I'm not sure I understand what your evidence is.  Are the messages about 
SIGEMT you posted the ones you refer to above as the signs of FP signals 
being delivered?

> Earlier it was said that debugging floating point program on a
> 387-less platform wasn't doable. Now the FAQ says (section 12.10) it
> should work. Alas it doesn't.

I'm confused: didn't you tell that the program does NOT use FP math?

> Starting program: f:/hackery/stat/new_stat/analyse_.exe
> 
> Program received signal SIGEMT, Emulation trap.
> 0x5535 in _control87 ()

What does "info handle SIGEMT" print?

> Breakpoint 1...
> -> n
> Exiting due to signal SIGFPE
> Coprocessor Error at eip=00001a64, x87 status=
> Program received signal SIGEMT, Emulation trap.

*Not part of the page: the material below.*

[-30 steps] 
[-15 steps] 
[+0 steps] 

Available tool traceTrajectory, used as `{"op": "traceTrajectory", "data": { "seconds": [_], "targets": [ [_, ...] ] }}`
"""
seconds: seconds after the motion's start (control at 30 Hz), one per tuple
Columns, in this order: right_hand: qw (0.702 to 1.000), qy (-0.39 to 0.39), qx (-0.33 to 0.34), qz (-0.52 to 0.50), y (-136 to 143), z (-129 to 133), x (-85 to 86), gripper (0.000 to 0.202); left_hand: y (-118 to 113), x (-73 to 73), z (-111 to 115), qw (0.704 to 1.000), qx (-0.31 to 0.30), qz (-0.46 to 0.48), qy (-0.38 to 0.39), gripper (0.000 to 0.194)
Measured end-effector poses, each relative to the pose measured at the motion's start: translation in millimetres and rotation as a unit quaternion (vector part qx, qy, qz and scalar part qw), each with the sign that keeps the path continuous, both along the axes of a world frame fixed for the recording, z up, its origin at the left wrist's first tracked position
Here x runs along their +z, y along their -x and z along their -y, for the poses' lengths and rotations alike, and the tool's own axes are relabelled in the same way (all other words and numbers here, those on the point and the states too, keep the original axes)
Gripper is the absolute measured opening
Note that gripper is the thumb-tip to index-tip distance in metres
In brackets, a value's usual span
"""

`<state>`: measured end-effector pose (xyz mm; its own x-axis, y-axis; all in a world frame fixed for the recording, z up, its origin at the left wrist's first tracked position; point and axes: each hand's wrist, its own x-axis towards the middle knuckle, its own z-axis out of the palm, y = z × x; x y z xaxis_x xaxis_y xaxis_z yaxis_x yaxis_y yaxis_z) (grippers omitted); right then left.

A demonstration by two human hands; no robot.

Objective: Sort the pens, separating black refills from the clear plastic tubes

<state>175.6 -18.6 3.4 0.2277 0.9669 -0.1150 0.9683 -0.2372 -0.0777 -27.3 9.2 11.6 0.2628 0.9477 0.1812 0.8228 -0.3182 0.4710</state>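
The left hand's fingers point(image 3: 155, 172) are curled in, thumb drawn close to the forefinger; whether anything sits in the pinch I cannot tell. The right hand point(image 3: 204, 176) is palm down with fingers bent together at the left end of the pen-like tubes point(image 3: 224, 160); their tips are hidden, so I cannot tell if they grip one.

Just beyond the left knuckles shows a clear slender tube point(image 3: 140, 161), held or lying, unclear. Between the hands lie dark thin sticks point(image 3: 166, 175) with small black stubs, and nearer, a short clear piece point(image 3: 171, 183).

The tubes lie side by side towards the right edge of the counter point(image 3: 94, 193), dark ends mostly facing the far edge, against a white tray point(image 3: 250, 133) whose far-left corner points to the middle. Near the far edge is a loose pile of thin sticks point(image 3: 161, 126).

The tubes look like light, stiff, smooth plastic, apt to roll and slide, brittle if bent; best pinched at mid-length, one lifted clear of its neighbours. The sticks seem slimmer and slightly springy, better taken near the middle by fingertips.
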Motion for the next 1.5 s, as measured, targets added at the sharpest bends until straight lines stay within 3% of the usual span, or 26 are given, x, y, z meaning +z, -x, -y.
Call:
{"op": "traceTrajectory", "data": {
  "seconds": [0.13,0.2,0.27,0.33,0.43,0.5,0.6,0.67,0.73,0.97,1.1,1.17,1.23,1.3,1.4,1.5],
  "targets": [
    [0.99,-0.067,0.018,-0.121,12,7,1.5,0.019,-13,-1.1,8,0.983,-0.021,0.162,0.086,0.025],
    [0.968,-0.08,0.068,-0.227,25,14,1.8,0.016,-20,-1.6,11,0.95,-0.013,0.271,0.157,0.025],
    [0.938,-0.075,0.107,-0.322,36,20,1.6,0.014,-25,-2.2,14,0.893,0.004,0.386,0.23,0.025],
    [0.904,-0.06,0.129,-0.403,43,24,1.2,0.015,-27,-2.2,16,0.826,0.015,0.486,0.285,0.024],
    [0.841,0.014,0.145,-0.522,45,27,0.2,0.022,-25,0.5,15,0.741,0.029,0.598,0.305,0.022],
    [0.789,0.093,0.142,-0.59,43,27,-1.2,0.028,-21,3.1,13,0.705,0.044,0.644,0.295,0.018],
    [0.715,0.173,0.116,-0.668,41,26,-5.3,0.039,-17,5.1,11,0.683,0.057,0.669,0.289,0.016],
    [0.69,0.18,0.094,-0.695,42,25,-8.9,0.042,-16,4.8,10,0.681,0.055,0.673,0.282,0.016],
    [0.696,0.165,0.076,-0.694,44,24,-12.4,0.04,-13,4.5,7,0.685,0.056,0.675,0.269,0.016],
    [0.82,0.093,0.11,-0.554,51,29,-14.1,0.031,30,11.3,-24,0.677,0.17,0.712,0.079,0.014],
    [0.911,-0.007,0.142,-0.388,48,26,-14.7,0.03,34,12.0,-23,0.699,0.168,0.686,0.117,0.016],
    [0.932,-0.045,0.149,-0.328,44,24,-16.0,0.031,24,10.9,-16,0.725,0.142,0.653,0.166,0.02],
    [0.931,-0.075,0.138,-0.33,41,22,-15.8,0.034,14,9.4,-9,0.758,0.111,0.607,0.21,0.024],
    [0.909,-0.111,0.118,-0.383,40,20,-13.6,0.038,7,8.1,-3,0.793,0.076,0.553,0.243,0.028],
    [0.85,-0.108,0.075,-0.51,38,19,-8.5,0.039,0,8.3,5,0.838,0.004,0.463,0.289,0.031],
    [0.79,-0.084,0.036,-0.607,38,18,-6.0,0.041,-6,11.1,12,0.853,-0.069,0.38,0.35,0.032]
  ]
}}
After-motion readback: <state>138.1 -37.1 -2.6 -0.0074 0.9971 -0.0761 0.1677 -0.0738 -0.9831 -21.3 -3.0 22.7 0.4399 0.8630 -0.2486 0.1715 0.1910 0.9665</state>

This is a known problem: breakpoints sometimes cause programs that are 
debugged under an FP emulator to crash.  Note that the FAQ still has this 
caveat in section 12.10:

   Some problems still remain, though, even in v2.03: if you use the 
   stock `emu387.dxe' FP emulator while debugging floating-point programs or
   debug programs that call `alarm' or `setitimer' library functions, the 
   program will sometimes crash with `SIGSEGV'.

> Ideas?

Try "handle SIGEMT nostop noprint".

> Another little bug: N.B. the line after SIGFPE where "status=". I
> suspect the line "00c1" after my last "c" is supposed to be output
> earlier.

That's because the status is retrieved by a call to _status87, which 
triggers a no-coprocessor exception.  When an exception is triggered, 
GDB gets control and prints whatever it has to say; the result of the
call to _status87 is not printed until the debuggee is resumed.

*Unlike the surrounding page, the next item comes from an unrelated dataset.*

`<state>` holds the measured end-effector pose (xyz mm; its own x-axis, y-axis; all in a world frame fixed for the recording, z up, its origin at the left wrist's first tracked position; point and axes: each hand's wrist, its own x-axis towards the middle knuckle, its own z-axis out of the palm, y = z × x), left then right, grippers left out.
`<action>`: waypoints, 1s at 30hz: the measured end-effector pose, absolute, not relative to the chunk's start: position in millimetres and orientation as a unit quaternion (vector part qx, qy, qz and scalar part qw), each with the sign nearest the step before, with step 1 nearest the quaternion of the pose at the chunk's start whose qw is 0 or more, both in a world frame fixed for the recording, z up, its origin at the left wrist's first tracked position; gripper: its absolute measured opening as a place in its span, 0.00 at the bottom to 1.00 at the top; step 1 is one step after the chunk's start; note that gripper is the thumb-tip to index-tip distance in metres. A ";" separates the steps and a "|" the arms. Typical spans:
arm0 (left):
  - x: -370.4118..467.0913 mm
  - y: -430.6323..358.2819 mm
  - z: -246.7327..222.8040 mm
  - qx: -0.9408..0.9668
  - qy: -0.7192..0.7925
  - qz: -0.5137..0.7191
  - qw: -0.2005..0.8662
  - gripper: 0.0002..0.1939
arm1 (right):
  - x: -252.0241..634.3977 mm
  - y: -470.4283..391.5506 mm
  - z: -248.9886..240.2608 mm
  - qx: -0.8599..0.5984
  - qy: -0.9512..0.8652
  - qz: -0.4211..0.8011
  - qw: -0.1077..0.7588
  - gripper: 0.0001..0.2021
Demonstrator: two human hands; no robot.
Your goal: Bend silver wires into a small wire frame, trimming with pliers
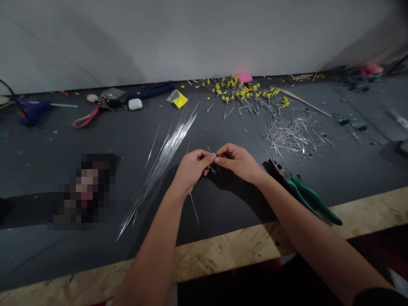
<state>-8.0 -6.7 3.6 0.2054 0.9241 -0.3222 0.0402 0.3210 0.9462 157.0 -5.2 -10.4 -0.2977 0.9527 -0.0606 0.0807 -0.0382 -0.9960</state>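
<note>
My left hand (193, 170) and my right hand (239, 162) meet above the dark tabletop, thumbs and fingertips pinched together. Between them are thin metal wires (214, 170), some curved, partly hidden by the fingers. A straight wire (194, 210) shows below my left hand. To the left lies a long bundle of straight silvery wires (165, 155). Green-handled pliers (302, 191) rest beside my right forearm, their jaws towards the back. Beyond my right hand is a pile of short wire pieces (288, 132).
Yellow-tipped wires (236, 90) lie by the wall near a pink lump (244, 77) and a wooden stick (306, 103). A bag of yellow material (179, 99), a white case (135, 104), keys (106, 103) and a blue glue gun (32, 111) lie back left. A blurred object (86, 187) sits left.
</note>
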 end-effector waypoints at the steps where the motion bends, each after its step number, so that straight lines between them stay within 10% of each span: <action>1: -7.8 -6.9 3.7 0.456 0.520 0.355 0.629 0.11 | 157.0 -5.2 -10.3 -0.450 -0.572 0.569 0.384 0.11; 30: -10.1 -6.6 -2.7 0.687 0.500 0.348 0.396 0.10 | 155.1 -4.4 -20.4 -0.464 -0.581 0.491 0.455 0.10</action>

So I don't think this is a bug.

> 2. If I #define OFFS to 1024 in my program, it hangs (both on DOZE
> 6.22 and WINDOZE 98) after printing out the results from the first
> call to AX=0x7303 (and funny things start to appear at top of the
> screen). Isn't the transfer buffer at least 2kiB?

It's 2KB at least, and 16KB by default (you didn't stubedit your program 
to use a smaller transfer buffer, did you?).

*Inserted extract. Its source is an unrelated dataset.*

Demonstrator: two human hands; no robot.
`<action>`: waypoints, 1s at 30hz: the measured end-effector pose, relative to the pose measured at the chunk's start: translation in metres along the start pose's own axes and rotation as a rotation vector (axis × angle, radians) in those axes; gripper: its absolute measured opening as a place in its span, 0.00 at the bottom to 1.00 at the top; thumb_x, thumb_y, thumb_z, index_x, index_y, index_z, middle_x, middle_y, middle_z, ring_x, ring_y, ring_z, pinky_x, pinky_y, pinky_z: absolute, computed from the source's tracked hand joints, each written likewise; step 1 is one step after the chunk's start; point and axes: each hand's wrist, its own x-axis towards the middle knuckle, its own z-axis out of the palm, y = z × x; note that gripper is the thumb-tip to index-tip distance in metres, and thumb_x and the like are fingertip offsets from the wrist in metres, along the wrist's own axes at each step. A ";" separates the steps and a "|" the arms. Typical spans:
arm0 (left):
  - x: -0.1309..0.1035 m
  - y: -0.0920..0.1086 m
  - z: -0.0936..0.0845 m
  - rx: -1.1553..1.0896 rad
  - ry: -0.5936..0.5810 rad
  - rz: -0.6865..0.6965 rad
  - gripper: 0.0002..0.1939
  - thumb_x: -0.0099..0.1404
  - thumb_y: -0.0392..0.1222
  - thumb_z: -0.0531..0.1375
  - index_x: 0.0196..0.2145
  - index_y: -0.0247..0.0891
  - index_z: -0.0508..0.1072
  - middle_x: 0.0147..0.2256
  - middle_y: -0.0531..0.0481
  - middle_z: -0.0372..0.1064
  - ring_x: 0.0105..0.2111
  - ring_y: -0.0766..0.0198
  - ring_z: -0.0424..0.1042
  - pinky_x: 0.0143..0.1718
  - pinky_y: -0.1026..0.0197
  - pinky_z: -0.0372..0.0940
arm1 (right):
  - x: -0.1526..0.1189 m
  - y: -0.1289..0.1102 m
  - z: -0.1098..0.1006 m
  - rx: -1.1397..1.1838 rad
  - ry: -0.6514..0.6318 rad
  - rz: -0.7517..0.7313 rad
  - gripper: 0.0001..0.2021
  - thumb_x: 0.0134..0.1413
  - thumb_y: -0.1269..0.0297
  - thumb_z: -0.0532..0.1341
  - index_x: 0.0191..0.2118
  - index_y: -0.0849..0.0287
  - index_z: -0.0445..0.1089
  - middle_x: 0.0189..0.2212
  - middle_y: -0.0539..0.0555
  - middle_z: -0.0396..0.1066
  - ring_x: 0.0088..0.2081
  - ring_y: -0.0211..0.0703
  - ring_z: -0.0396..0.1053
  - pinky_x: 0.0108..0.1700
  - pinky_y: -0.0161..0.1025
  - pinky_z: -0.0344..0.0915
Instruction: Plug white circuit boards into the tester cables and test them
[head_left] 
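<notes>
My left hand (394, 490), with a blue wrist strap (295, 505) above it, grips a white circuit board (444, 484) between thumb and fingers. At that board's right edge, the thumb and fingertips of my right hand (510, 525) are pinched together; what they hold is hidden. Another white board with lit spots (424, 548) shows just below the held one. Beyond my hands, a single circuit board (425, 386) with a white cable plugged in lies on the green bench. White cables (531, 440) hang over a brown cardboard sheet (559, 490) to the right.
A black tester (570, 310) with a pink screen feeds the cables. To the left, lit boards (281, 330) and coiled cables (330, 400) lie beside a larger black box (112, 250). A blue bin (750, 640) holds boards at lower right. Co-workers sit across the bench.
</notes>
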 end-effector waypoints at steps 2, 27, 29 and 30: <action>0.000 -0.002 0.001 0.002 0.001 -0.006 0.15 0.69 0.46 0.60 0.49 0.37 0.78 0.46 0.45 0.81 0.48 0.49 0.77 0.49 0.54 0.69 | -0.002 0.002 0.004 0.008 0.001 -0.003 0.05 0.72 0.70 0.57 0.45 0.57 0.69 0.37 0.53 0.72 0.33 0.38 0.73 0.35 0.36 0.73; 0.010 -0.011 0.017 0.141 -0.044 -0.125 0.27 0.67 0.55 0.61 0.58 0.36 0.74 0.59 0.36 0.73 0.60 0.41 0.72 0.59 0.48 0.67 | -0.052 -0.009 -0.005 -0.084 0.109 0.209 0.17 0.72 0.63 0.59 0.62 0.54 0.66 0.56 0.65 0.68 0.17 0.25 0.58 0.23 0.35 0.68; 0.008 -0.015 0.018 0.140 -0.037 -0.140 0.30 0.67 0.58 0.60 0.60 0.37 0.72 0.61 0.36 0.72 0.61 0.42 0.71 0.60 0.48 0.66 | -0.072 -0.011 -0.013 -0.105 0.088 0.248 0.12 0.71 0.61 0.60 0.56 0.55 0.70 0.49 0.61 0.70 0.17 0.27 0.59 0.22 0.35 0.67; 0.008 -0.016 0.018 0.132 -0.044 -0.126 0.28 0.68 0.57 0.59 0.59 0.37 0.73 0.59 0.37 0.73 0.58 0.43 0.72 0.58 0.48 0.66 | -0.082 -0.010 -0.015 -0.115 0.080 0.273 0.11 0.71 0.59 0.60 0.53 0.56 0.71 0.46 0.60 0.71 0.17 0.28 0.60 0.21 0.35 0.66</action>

> Or is there some other bug somewhere that I don't see?

Probably ;-)

> #define OFFS (270)
>   sprintf( tmp_path, "%c:/", drive );
>   _put_path( tmp_path );
>   _farsetsel( _dos_ds );
>   for( i = 0; i < 0x100; i++ )
>   {
>     _farnspokeb( OFFS + i, 0 );
>   }

This last loop writes over 0x100 bytes of DOS memory, starting at the 
address 0:OFFS.  You probably meant to write to _tb_segment:OFFS instead, 
as overwriting low DOS memory sounds like a bad idea ;-)  I'd say this
is better:

  for (i = 0; i < 0x100; i++)
  {
    __farnspokeb (_tb_segment*16 + OFFS + i, 0);
  }

As an aside, I'd suggest not to use printf in a function that manipulates 
the transfer buffer, since printf itself puts things into the transfer 
buffer.  The resultant bugs can drive you crazy.  I usually switch to 
cprintf in such cases: better be safe than sorry.